Le troisième volet est celui de la terminologie. Curieux phénomène au demeurant, dont l’historique reste à faire, qui consiste à édicter, dans plusieurs parties de la Romandie, de faux vocables à usage de l’officialité, et du commun des mortels par extension. Pourquoi donc les jeunes, au lieu d’aller faire de la culture physique au gymnase, y vont pour terminer leurs études de culture générale, alors qu’ils devraient le faire au “lycée”? Pourquoi, du fait d’une débile ordonnance fédérale, y préparer une maturité alors que pour des centaines de millions de locuteurs francophones, dont nos voisins immédiats, il s’agit du “baccalauréat”?

Et ainsi de suite. Dans le domaine des institutions politiques, l’aberration terminologique va loin. Le Grand Conseil, le Conseil d’Etat, c’est quoi ces trucs, se demandent tous nos interlocuteurs francophones, alors qu’il serait simple de leur parler du “Parlement” et de ses députés, du “Gouvernement” et de ses ministres. L’usage y tend, mais le maintien des terminologies officielles n’y aide pas. Le canton du Jura l’a bien compris au moment de son entrée en souveraineté, mais les autres cantons romands s’en sont montrés incapables lors de la rédaction de nouvelles constitutions.

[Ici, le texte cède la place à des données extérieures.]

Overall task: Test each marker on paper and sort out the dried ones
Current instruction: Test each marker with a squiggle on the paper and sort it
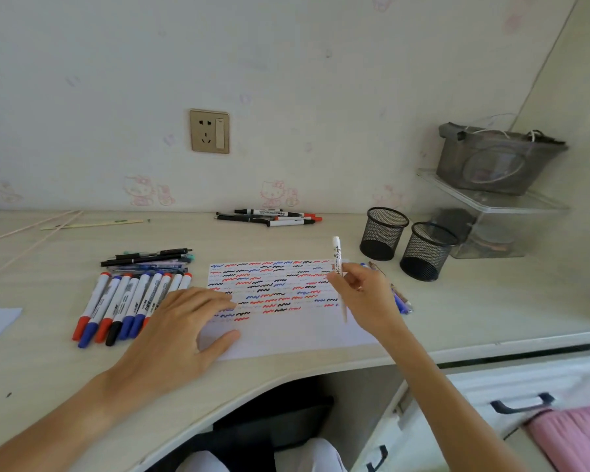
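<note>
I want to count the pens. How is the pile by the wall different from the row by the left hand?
The wall pile is small, and its pens lie sideways. The row has more, fatter markers, side by side, pointing away from the person. The left hand hides part of the row; the pile sits alone. Both show red and black caps.

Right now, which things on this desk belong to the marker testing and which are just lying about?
In use: white marker in right hand; test paper under left hand; marker row; far marker pile.
Lying about: mesh pen cups; wall socket; grey pouch.
</note>
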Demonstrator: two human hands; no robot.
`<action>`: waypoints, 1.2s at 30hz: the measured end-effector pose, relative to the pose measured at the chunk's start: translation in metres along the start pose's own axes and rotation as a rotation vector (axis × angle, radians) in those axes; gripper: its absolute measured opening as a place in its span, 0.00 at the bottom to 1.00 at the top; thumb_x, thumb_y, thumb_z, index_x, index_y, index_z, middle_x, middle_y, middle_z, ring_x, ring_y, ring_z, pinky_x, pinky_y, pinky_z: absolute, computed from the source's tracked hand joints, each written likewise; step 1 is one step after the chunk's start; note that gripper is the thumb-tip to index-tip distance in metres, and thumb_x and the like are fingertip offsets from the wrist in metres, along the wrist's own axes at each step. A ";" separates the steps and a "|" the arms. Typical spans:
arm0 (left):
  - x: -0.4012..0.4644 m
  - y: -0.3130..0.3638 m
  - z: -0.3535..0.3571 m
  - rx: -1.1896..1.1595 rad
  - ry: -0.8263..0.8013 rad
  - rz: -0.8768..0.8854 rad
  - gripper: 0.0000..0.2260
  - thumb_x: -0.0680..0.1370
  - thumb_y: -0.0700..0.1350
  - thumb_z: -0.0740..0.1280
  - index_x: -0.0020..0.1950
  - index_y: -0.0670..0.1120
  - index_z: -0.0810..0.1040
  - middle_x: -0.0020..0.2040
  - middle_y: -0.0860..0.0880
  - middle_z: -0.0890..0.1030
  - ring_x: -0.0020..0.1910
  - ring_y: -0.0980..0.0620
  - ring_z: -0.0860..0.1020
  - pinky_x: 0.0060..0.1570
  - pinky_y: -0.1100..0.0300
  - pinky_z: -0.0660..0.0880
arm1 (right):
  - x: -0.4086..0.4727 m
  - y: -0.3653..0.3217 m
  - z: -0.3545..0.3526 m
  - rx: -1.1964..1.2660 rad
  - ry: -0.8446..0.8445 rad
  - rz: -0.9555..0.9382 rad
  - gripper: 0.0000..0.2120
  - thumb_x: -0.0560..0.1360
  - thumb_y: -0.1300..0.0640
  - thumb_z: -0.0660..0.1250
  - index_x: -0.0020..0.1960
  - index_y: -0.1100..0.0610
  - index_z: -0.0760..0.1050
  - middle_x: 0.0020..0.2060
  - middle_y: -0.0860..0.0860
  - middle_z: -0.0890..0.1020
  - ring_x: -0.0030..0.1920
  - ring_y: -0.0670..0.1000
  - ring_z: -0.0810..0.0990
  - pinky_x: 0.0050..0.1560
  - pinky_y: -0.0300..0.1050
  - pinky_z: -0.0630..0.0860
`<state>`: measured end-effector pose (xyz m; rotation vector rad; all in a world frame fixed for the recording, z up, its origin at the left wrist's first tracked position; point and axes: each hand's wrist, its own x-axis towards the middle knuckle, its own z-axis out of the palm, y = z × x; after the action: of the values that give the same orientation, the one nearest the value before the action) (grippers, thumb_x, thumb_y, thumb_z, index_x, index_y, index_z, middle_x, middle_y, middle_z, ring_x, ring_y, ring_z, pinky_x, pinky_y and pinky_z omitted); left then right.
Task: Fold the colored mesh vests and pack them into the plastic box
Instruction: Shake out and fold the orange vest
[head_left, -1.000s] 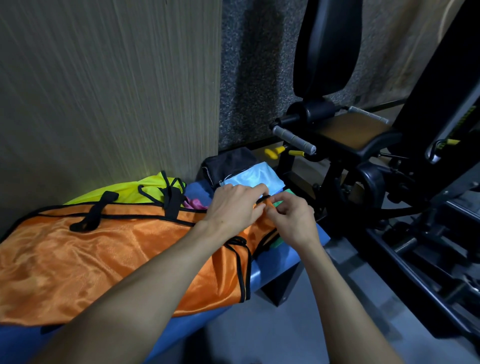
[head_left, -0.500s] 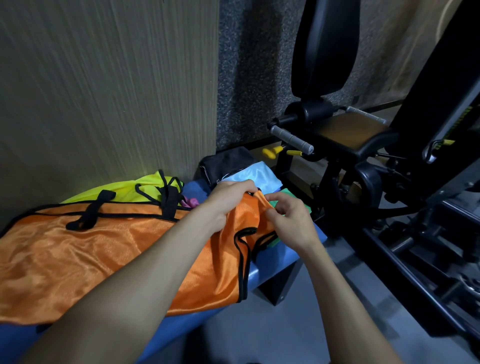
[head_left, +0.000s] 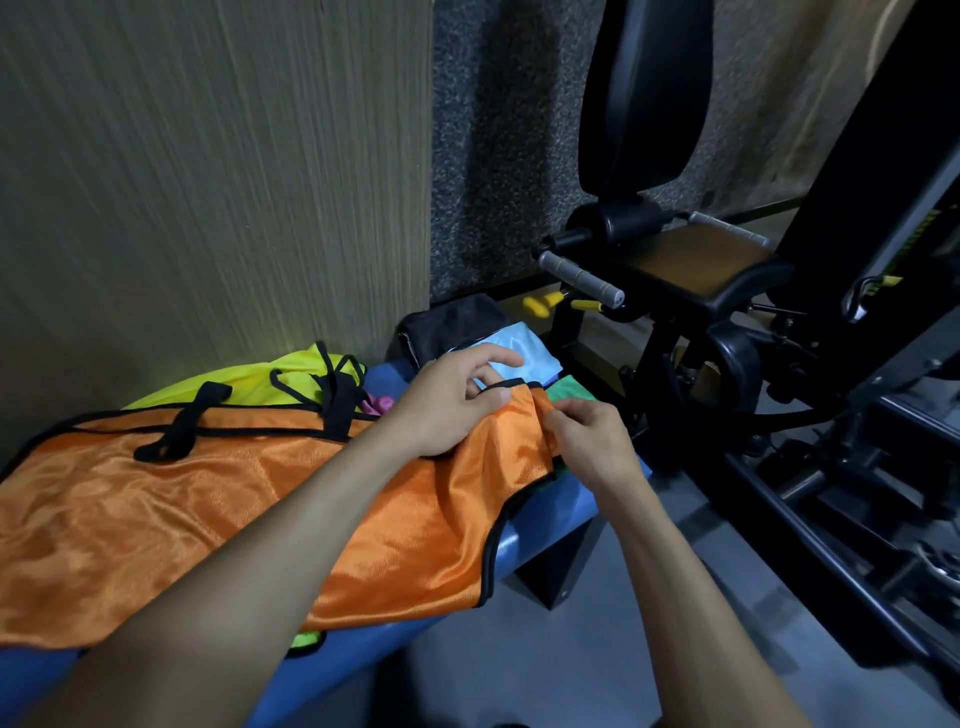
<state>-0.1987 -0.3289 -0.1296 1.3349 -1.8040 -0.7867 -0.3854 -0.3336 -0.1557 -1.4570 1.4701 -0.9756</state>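
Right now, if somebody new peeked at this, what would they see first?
First, the big shiny orange mesh vest spread across the blue bench, with the left hand and right hand pinching its far end. Behind it a neon yellow vest glows by the wall, and a black gym machine stands on the right.
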 end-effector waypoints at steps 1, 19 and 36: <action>-0.001 0.001 0.000 0.037 0.010 0.046 0.15 0.81 0.41 0.69 0.66 0.53 0.79 0.45 0.55 0.81 0.37 0.51 0.78 0.43 0.62 0.73 | 0.000 0.001 -0.001 0.012 -0.007 0.025 0.12 0.79 0.56 0.67 0.39 0.58 0.81 0.29 0.52 0.80 0.33 0.49 0.77 0.39 0.48 0.75; 0.017 -0.003 0.042 0.250 0.163 0.151 0.14 0.81 0.48 0.67 0.67 0.56 0.76 0.55 0.57 0.80 0.53 0.55 0.77 0.58 0.51 0.74 | 0.001 0.009 -0.005 0.092 0.055 -0.105 0.06 0.80 0.54 0.69 0.45 0.52 0.83 0.40 0.51 0.87 0.43 0.54 0.86 0.51 0.60 0.83; -0.075 -0.059 -0.078 0.750 0.523 -0.394 0.21 0.73 0.66 0.72 0.58 0.54 0.79 0.56 0.54 0.78 0.60 0.46 0.71 0.54 0.51 0.62 | 0.001 0.002 0.011 0.043 0.142 -0.020 0.16 0.80 0.53 0.66 0.47 0.67 0.78 0.35 0.55 0.78 0.37 0.53 0.76 0.41 0.50 0.74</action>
<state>-0.0894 -0.2756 -0.1516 2.1738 -1.4558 0.1189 -0.3760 -0.3341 -0.1614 -1.3977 1.5279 -1.1361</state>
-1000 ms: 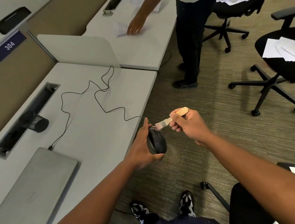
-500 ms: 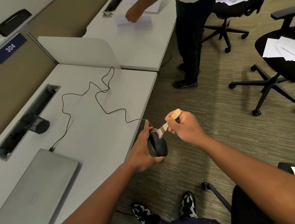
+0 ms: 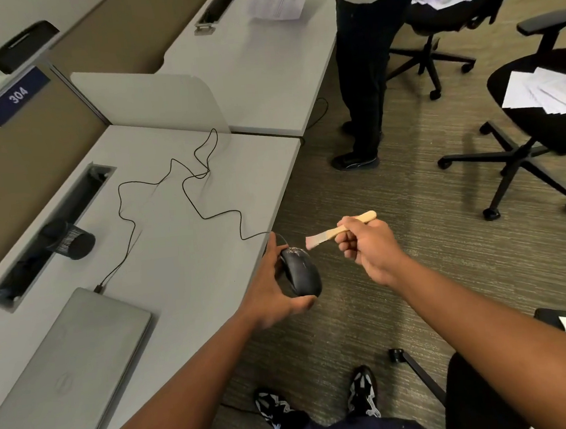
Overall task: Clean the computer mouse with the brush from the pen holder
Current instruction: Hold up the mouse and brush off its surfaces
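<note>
Left hand [image 3: 273,282] is wrapped around the mouse [image 3: 301,273], holding it off the desk [image 3: 183,256] edge over the carpet, cord trailing back across the top. Right hand [image 3: 369,248] pinches the brush [image 3: 340,231] handle, bristles just off the mouse's front, not touching. Looks mid-scrub to me; there's pale dust up front, so next stroke needs to land there.

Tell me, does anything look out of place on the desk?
Yes. The pen holder lies tipped on its side by the cable slot instead of standing. The mouse, held in the left hand, has whitish marks near its front.
</note>
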Action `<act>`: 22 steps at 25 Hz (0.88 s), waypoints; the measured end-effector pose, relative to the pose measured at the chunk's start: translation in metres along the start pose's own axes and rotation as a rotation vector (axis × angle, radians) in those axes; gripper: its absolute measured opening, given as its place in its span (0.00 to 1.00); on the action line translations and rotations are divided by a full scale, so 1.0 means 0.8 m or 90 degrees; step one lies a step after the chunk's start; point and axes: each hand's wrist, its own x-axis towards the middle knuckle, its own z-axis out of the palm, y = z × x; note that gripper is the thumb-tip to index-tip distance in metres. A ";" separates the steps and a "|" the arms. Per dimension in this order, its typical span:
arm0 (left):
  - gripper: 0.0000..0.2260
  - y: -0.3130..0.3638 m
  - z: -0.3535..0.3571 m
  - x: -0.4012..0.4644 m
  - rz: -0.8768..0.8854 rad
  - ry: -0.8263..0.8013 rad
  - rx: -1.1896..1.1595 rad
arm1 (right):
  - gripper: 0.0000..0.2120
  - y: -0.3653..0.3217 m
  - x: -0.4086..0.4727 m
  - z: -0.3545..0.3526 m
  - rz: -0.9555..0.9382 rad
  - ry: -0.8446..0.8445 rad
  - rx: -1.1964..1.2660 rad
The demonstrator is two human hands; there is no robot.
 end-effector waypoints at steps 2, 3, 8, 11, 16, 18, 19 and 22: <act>0.66 -0.001 -0.001 0.001 0.000 0.000 -0.020 | 0.10 0.001 0.001 -0.003 0.114 -0.018 0.104; 0.67 -0.001 -0.001 0.002 0.004 0.000 -0.025 | 0.11 0.001 0.002 -0.003 0.148 -0.026 0.135; 0.65 0.005 -0.001 0.005 0.025 0.000 -0.025 | 0.12 0.008 0.009 -0.004 0.192 0.003 0.162; 0.65 0.004 -0.002 0.005 0.030 -0.007 -0.031 | 0.11 0.009 0.014 -0.006 0.177 0.029 0.147; 0.66 0.002 0.000 0.004 0.025 -0.017 -0.044 | 0.10 0.004 0.018 -0.005 0.173 0.001 0.177; 0.65 0.003 0.000 0.004 0.022 -0.014 -0.043 | 0.10 0.008 0.017 -0.005 0.178 -0.011 0.147; 0.65 0.003 0.001 0.004 0.021 -0.011 -0.043 | 0.10 0.010 0.017 -0.006 0.179 -0.004 0.133; 0.65 0.003 0.000 0.003 0.020 -0.010 -0.052 | 0.10 0.012 0.017 -0.014 0.159 0.021 0.120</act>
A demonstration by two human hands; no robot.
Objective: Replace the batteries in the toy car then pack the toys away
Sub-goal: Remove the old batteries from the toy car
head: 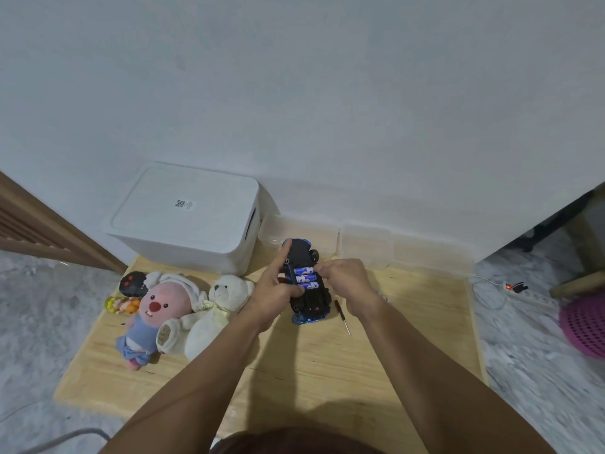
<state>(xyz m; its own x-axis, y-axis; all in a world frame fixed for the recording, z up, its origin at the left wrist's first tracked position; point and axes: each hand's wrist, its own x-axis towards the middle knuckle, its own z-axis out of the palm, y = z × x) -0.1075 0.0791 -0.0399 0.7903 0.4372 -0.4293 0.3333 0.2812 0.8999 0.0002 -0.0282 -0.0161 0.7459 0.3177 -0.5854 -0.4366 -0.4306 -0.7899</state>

On sait que ces vieilleries terminologiques n’arrangent rien du tout. Des générations de citoyens s’interrogent régulièrement, c’est quoi le Conseil d’Etat, quoi le Conseil des Etats. Le pire est qu’on a atteint un stade où la confusion s’est enracinée. Souvent, lorsqu’un quelqu’un utilise le terme de “sénateur” plutôt que de conseiller aux Etats, d’aucuns croient que l’on parle d’une tout autre catégorie de politiciens.

L’énumérations des étrangetés peut se poursuivre, par exemple s’agissant des maires, là où ils sont qualifiés de syndics. A la différence des authentiques régionalismes cités plus haut, qui enrichissent la langue, ces bizarreries sont décourageantes et compliquent les affaires. Il y aurait du mérite, dans chaque canton, a entamer des révisions langagières.

En conclusion le Sommet de la francophonie a fait souffler par ici l’air du large. Mais si nous en profitions pour parler français?